Vivre longtemps ou vivre mieux ?

Dans sa première pièce intitulée Posthumains, Dominique explorait sa dépendance aux technologies après son diagnostic de diabète de type 1. Dans I/O, c’est l’état de son père qui est en jeu. Après un accident de travail, il devient dépendant de l’aide à domicile offerte par Dominique et sa famille. Il y a quelque chose de surréaliste à entendre des gens riches parler d’immortalité alors que là, devant nous, la vie d’un homme s’achève. Est-ce qu’un jour, la mort, et le deuil qui s’ensuit, seront des choses du passé? Et sera-t-il bénéfique pour l’humanité d’éviter ces expériences? Pour Dominique, les réponses sont difficiles à déterminer. Encore dans le deuil de son père, elle doit aujourd’hui jongler avec l’aide à domicile de sa mère. Une chose est certaine, l’humanité ne veut pas de souffrance. « C’est parfois de l’évitement », admet-elle tristement. Mais bien vite, elle regagne le sourire devant l’image d’une humanité qui prend un escalier roulant en plein milieu du désert. On veut de la facilité, seul l’avenir nous dira quelle forme elle prendra.

 

Même l’immortalité est un concept difficile à ingérer aujourd’hui. Bien qu’elle baigne dans le sujet, Dominique Leclerc n’y fait pas exception. Qu’est-ce qu’on peut faire avec l’éternité? Après mûre réflexion, elle répond : « Si j’étais immortelle, je crois que je développerais des moyens pour communiquer avec d’autres espèces ». L’idée peut sembler farfelue, mais elle va de pair avec le courant posthumaniste qui vise à mieux connecter l’humanité à son environnement. Et qui sait ce que le futur nous réserve?

 

L’une des forces de l’œuvre de Dominique Leclerc réside dans sa capacité à rendre accessible des concepts complexes à un large public.
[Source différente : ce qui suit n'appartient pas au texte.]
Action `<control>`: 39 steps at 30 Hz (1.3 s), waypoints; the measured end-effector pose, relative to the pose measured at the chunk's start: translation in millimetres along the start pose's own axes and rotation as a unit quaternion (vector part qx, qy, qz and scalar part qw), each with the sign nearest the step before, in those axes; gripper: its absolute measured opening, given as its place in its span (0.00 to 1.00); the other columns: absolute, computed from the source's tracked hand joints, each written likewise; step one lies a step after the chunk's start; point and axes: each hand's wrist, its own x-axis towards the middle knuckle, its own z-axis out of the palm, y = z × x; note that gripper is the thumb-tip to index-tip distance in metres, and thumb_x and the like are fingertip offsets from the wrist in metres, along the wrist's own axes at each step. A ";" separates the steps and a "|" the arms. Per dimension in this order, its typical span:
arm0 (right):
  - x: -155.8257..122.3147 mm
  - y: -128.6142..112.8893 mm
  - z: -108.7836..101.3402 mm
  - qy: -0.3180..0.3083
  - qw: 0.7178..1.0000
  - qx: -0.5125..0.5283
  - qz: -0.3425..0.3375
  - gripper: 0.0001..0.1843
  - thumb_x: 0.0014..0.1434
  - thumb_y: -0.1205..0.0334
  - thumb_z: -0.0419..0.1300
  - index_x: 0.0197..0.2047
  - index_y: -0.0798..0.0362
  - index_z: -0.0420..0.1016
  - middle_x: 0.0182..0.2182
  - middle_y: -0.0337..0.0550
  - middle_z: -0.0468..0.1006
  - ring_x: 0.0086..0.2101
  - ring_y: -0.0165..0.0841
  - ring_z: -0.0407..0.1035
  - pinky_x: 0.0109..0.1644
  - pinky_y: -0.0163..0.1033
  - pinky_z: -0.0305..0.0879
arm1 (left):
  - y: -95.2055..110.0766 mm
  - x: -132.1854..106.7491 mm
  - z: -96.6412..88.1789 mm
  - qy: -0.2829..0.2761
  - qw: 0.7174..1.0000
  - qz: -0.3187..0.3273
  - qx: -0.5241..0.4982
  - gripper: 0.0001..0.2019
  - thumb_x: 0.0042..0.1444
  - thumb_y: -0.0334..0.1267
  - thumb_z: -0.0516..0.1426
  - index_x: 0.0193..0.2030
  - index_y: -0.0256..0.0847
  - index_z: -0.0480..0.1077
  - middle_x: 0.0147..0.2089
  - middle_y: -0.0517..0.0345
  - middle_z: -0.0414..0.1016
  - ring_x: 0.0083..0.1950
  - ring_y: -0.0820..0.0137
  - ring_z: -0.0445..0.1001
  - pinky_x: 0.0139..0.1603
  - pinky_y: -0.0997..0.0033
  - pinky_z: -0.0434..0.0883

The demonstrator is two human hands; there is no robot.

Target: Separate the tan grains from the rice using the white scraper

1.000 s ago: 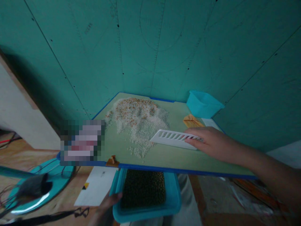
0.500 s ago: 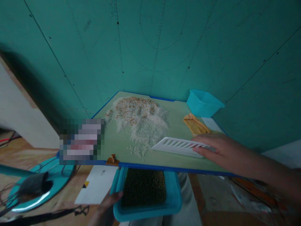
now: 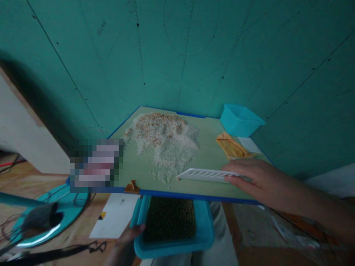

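Observation:
My right hand (image 3: 244,173) grips a flat white slotted plastic piece (image 3: 202,174) by its right end, low above the pale board (image 3: 135,173). Its pointed left end is beside the lower edge of a spread heap of white grains (image 3: 174,151). Orange-brown kernels (image 3: 158,120) lie mixed in the heap's far part. Below the board's front edge, my left hand (image 3: 127,236) holds the left side of a blue tub (image 3: 204,229), thumb over the rim. Dark green and tan beans (image 3: 170,220) fill much of the tub.
A turquoise bin (image 3: 241,122) stands at the board's back right, near a folded yellow-brown cloth (image 3: 231,146). On the left lies a blurred-out item (image 3: 97,166). A brown scrap (image 3: 132,186) sits at the front edge. The green wall (image 3: 177,55) rises behind.
My right hand has come slightly lower, and the slotted piece is tilted flatter, its slots showing narrower. A small bit now shows beneath its tip. The left hand and tub look nearly unchanged.

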 end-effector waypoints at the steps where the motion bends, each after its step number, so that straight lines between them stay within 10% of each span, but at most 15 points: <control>1: -1.4 -0.6 0.3 0.004 1.000 -0.002 -0.003 0.11 0.60 0.65 0.47 0.40 0.51 0.71 0.35 0.42 0.75 0.37 0.34 0.69 0.38 0.38 0.63 | 0.0 0.0 -0.8 -0.002 1.000 0.004 0.007 0.14 0.44 0.35 0.59 0.41 0.45 0.75 0.43 0.63 0.79 0.61 0.58 0.56 0.58 0.61 0.57; 39: -15.6 -13.3 12.4 0.021 0.999 0.020 -0.018 0.11 0.58 0.68 0.48 0.39 0.50 0.71 0.34 0.41 0.75 0.36 0.32 0.69 0.40 0.38 0.64 | -2.0 -5.9 1.3 -0.045 0.999 -0.029 0.002 0.12 0.49 0.35 0.55 0.39 0.49 0.76 0.42 0.66 0.80 0.61 0.61 0.55 0.56 0.63 0.58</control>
Le texte est habilement ficelé pour permettre au spectateur d’apprendre les rouages de la science sans être pris par la main. Chaque élément de la pièce est posé consciemment et trouve un écho ailleurs dans le récit. Cela n’implique pas une quête effrénée de signes cachés, mais plutôt une invitation à créer son propre sens et à chercher ce qui nous touche personnellement. Car si l’avenir est incertain, au moins, il nous appartient.